• _Exercise_
Among the entries, which lines carry the string "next"? Copy each of them.

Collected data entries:
◆ ◆ ◆
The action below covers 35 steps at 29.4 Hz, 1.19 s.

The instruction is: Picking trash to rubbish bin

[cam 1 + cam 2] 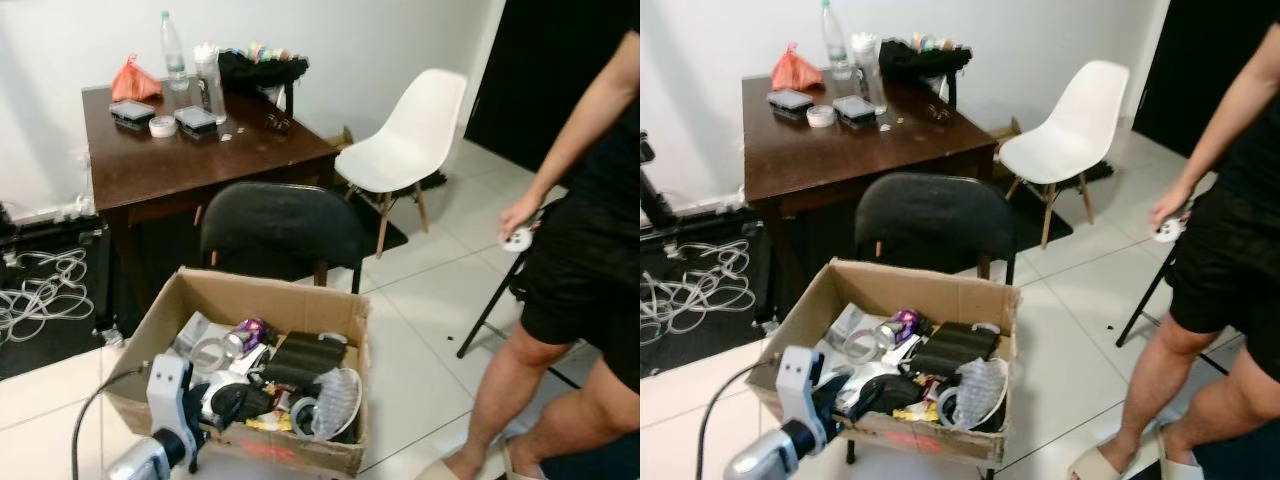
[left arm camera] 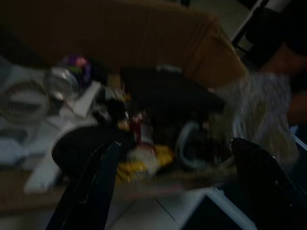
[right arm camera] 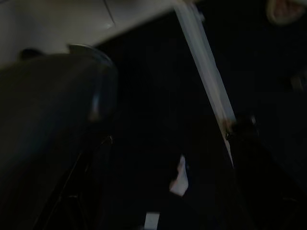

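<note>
A cardboard box (image 1: 292, 296) full of trash stands on the floor right before me. Inside lie a purple can (image 1: 248, 333), a black folded item (image 1: 308, 358), a clear plastic container (image 1: 340, 400) and a yellow wrapper (image 2: 144, 160). My left gripper (image 1: 232, 402) reaches in over the box's near edge. Its two black fingers (image 2: 93, 187) stand wide apart with nothing between them, just above the trash. The right wrist view is very dark; my right gripper (image 3: 163, 196) hangs by a dark seat edge above the floor, its fingers faintly apart.
A black chair (image 1: 280, 225) stands just behind the box, with a brown table (image 1: 200, 150) holding bottles and containers behind that. A white chair (image 1: 410, 135) is at the back right. A person (image 1: 575, 270) stands close on the right. Cables (image 1: 40, 290) lie at the left.
</note>
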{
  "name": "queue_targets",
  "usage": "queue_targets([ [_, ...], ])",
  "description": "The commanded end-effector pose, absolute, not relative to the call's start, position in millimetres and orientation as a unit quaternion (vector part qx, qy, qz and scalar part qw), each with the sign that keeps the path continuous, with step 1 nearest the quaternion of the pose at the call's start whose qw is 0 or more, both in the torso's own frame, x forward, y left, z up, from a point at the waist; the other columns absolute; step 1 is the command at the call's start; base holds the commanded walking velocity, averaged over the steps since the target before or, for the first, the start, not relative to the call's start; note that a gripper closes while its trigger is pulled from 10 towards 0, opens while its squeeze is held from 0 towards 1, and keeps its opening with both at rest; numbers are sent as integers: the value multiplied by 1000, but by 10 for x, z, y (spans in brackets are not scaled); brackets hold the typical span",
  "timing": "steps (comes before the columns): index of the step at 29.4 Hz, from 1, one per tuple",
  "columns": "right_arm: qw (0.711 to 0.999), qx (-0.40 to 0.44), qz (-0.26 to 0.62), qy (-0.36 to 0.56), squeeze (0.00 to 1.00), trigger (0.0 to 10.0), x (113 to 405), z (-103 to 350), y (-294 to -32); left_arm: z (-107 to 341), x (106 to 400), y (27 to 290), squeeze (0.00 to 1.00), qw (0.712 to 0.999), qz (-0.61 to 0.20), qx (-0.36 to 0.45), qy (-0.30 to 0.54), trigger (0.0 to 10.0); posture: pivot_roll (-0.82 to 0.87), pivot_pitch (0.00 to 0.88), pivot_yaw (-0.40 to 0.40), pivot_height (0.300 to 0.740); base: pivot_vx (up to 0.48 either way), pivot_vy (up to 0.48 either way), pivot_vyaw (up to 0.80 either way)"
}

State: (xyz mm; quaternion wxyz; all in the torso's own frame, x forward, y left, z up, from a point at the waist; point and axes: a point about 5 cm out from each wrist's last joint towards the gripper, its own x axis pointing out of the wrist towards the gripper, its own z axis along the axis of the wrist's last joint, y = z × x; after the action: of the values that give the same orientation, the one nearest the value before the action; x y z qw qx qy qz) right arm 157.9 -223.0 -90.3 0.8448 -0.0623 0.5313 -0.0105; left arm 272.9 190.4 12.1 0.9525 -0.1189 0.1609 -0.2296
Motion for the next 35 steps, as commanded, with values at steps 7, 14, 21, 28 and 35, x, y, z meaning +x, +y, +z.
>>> queue_targets([
  [7, 837, -56, 4, 544, 0, 10000, 1493, -975, -2042, -209, 2404, 2116, 0, 947, -175, -120, 241, 10000, -17, 132, 16, 740, -325, 0, 0],
  [14, 838, -54, 4, 544, 0, 10000, 1514, -967, -2045, -470, 2101, 2201, 0, 934, -127, -122, 312, 10000, -16, 139, 18, 740, -329, 0, 0],
  [21, 838, -54, 3, 543, 0, 10000, 1520, -962, -2059, -669, 1818, 2214, 0, 914, -94, -129, 374, 10000, -18, 140, 20, 740, -330, 0, 0],
  [28, 837, -54, 2, 544, 0, 10000, 1504, -962, -2089, -862, 1451, 2234, 0, 889, -46, -122, 438, 10000, -18, 139, 20, 740, -136, 0, 0],
  [35, 838, -53, 0, 543, 0, 10000, 1498, -955, -2136, -947, 1259, 2178, 0, 873, -46, -129, 467, 10000, -22, 137, 19, 740, 0, 0, 0],
])
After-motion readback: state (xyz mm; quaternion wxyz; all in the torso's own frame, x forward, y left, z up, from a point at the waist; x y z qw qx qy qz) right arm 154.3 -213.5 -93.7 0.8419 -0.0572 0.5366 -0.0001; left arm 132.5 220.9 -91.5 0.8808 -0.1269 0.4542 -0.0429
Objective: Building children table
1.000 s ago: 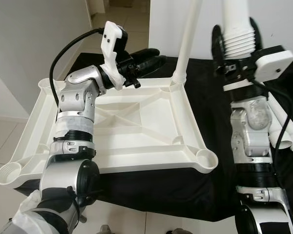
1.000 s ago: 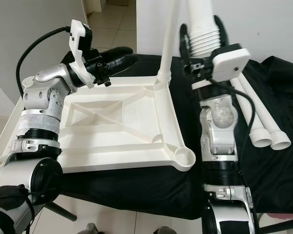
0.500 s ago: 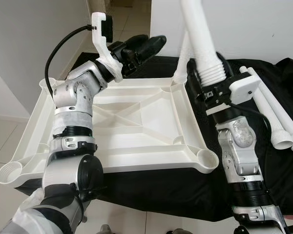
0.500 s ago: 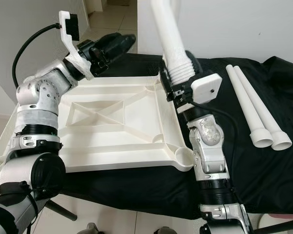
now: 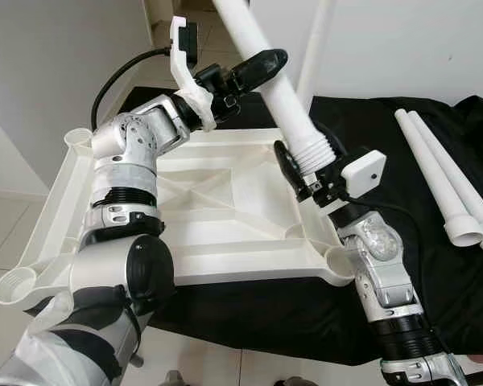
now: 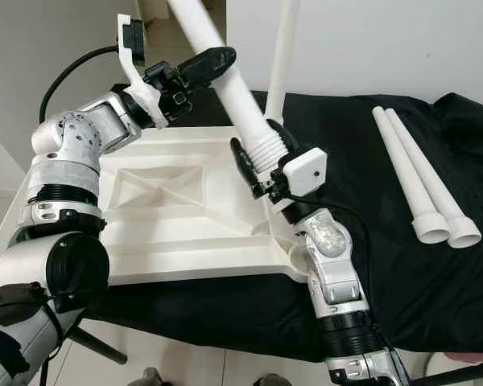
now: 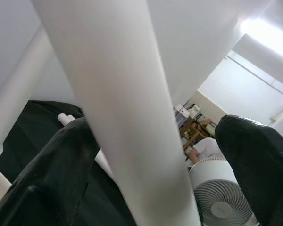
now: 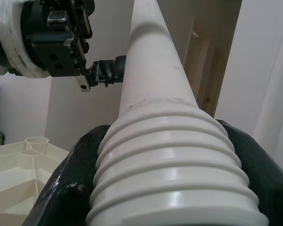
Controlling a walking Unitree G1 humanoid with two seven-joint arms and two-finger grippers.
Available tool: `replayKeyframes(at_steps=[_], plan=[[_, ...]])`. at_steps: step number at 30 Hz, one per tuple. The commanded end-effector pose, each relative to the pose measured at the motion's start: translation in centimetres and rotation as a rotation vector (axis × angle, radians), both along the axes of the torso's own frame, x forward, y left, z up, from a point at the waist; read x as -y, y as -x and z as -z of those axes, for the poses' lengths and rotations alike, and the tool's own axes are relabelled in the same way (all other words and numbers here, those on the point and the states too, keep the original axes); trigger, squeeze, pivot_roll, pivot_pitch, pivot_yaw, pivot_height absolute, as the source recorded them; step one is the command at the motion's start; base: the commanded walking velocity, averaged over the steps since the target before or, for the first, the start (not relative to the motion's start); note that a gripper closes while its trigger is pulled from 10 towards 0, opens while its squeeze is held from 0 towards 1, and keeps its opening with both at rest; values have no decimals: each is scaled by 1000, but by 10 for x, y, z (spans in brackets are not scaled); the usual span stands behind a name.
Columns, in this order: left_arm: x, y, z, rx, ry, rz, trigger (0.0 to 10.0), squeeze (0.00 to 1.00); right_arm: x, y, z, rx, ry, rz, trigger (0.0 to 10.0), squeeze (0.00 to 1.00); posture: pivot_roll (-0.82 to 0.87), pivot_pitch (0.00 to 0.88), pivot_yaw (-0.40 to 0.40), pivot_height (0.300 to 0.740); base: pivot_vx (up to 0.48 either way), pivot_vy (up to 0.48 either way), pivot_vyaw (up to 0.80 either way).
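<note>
— Where is the table leg the robot is working with?

— The white leg (image 5: 286, 104) slants up over the upturned white tabletop (image 5: 201, 205), its ribbed threaded end low and its plain shaft rising toward the far left. The right gripper (image 5: 304, 173) has its black fingers pinched around that ribbed end, above the tabletop's right edge and between its two right corner sockets. The right wrist view shows the threads (image 8: 170, 174) wedged between the two pads.

— And the left gripper?

— The left gripper (image 5: 253, 71) is up at the shaft, over the tabletop's far edge. Its fingers are spread: in the left wrist view the shaft (image 7: 127, 117) runs through the gap, with one black finger (image 7: 61, 174) against it and the other (image 7: 257, 165) standing apart — so it brackets the leg rather than clamps it.

— What else is there?

— The tabletop lies underside up on a black cloth (image 5: 435, 265), its ribs and corner sockets showing. A second leg (image 6: 280, 72) stands upright at the far right corner socket. Two more legs (image 6: 423, 181) lie side by side on the cloth, well off to the right, wide ends toward the robot. A white fan (image 7: 221, 200) shows in the room beyond.
</note>
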State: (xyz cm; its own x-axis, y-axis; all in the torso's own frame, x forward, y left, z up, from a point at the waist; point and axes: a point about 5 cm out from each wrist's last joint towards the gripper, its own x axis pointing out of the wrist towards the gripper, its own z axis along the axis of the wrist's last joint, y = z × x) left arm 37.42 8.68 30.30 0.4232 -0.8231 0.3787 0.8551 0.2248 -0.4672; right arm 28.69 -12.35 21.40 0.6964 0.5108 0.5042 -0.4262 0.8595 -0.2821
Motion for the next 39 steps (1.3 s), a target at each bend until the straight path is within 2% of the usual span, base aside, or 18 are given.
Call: replayKeyframes(at_steps=[1, 6, 7, 13, 14, 15, 16, 26, 35, 36, 38, 39], plan=[[-6, -3, -9, -59, 54, 20, 10000, 0, -5, 6, 5, -13, 24, -44, 10000, 0, -122, 0, 58, 740, 0, 0, 0], [-13, -12, -15, -123, 88, -15, 10000, 0, -5, 9, 18, -58, 42, -60, 10000, 0, -124, 0, 59, 740, 0, 0, 0], [-18, -17, -15, -150, 85, -57, 10000, 0, -4, 11, 24, -77, 46, -59, 10000, 0, -127, 0, 60, 740, 0, 0, 0], [-23, -20, -16, -161, 74, -93, 10000, 0, -3, 12, 28, -93, 49, -60, 10000, 0, -128, 0, 61, 740, 0, 0, 0], [-30, -24, -16, -177, 68, -141, 10000, 0, -2, 13, 33, -101, 62, -54, 10000, 0, -133, 0, 67, 740, 0, 0, 0], [-30, -24, -16, -177, 68, -141, 10000, 0, -2, 13, 33, -101, 62, -54, 10000, 0, -133, 0, 67, 740, 0, 0, 0], [-34, -27, -15, -193, 61, -177, 0, 0, -2, 14, 36, -111, 62, -51, 10000, 0, -136, 0, 71, 740, 0, 0, 0], [-39, -29, -11, -218, 77, -205, 0, 0, -2, 13, 38, -113, 53, -30, 10000, 0, -135, 0, 69, 740, 0, 0, 0], [-45, -32, -12, -231, 83, -245, 0, 0, 0, 10, 38, -158, -19, -31, 10000, 0, -119, 0, 54, 740, 0, 0, 0], [-45, -33, -14, -218, 71, -253, 0, 0, 1, 9, 38, -168, -46, -25, 10000, 1000, -119, 0, 54, 740, 0, 0, 0], [-45, -33, -14, -218, 71, -253, 0, 0, 1, 9, 38, -168, -46, -25, 10000, 1000, -119, 0, 54, 740, 0, 0, 0], [-45, -33, -15, -208, 63, -258, 10000, 0, 2, 9, 38, -174, -62, -20, 10000, 1000, -119, 0, 54, 740, 0, 0, 0]])
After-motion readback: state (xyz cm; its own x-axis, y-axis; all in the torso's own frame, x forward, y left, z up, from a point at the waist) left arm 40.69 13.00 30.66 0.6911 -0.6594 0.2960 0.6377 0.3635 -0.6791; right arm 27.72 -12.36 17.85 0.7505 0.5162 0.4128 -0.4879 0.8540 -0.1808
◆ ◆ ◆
• _Answer for this exercise_
Motion for the next 35 steps, as commanded, with values at steps 7, 14, 21, 28 and 35, x, y, z meaning +x, +y, +z.
Motion for the next 39 steps (1.3 s), a target at each bend until the straight path is within 2% of the usual span, base aside, or 18 are given.

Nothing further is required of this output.